1942 Australian Army infantry division

The 10th Division was a division of the Australian Army, which served briefly during World War II. It was initially formed on 15 April 1942 from the Militia units of the Newcastle Covering Force. However, personnel shortages led to the division being disbanded in August that year.

In 1945, as plans were being made for an invasion of the Japanese home islands, the name 10th Division was revived for a proposed Australian contingent. It was to use personnel drawn from existing units of the Australian Imperial Force. The war ended before the invasion took place and the division was not formally re-raised.

==History==
===Formation and disbandment===
In April 1941, the Newcastle Covering Force was formed, taking over responsibility for the defence of Newcastle from the 1st Division. A Militia formation's main element was initially the 1st, although the 32nd Brigade was raised in January 1942 at Warners Bay, and given control of the elements defending the area south of the Hunter River. The formation was commanded by Major General John Murray. Following the start of the Pacific War in December 1941, the Newcastle Covering Force, was mobilised. After this, its headquarters moved from Fort Scratchley to Broadmeadow. The 1st Brigade was detached and returned to the command of the 1st Division in August 1942 and moved to Greta to undertake a period of training; during this time the 14th Brigade was attached to the force.

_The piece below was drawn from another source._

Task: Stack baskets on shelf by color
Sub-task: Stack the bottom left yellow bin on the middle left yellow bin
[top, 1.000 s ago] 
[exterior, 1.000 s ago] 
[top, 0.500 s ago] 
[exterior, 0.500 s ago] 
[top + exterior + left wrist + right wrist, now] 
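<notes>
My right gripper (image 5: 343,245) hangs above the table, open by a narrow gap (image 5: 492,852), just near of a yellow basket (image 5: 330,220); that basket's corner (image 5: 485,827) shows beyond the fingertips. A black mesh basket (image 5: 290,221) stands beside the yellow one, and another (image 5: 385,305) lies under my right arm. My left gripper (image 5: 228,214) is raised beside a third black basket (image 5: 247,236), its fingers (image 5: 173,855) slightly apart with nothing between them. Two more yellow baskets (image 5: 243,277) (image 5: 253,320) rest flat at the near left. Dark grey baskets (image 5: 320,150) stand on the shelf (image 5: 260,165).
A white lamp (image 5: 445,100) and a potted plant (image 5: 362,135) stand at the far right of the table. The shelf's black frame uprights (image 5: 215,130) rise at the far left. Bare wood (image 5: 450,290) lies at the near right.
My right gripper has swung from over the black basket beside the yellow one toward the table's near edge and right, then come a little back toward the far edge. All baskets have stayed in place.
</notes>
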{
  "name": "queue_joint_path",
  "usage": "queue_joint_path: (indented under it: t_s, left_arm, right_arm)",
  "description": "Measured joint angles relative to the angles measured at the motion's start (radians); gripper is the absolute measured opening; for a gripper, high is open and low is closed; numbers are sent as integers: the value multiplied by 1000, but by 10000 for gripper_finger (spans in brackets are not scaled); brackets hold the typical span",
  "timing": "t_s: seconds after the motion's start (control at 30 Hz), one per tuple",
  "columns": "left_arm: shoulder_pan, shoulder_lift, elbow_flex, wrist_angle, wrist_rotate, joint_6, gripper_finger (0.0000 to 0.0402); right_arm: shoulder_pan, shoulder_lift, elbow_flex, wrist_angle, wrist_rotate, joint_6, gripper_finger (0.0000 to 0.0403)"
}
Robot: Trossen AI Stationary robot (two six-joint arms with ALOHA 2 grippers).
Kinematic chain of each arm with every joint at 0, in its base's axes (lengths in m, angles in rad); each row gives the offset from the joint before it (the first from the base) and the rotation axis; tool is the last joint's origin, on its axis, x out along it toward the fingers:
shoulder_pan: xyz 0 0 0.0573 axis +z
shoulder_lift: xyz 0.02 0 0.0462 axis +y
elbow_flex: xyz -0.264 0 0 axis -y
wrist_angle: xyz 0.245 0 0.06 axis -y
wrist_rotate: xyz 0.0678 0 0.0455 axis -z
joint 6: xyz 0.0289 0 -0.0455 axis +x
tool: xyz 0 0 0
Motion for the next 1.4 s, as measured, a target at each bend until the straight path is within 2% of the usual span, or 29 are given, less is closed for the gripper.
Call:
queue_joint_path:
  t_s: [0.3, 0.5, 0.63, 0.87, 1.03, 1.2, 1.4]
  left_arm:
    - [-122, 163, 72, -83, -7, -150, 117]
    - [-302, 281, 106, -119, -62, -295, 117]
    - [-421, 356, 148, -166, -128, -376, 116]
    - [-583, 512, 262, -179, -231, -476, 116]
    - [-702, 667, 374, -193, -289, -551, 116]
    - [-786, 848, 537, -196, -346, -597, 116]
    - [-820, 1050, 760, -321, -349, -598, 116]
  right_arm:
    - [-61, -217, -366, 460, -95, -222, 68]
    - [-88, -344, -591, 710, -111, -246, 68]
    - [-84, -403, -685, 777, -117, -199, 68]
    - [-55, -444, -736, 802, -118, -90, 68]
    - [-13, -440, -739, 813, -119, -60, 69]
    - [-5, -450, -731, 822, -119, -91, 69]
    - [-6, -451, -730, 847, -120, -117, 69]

The covering force was renamed the 10th Division on 15 April 1942 following a complete re-organisation of the higher command of the Australian Army. The divisional headquarters moved to New Lambton at this time. The 14th Brigade was deployed to Port Moresby in May 1942, and the 1st Brigade returned to the Newcastle Bight. As the situation in New Guinea turned in favour of the Allies, the threat to Australia reduced. This, coupled with personnel shortages, resulted in the Army deciding to disband or amalgamate a number of units. In September, the division was disbanded, along with the 32nd Brigade, and responsibility for the defence of Newcastle given solely to the 1st Brigade.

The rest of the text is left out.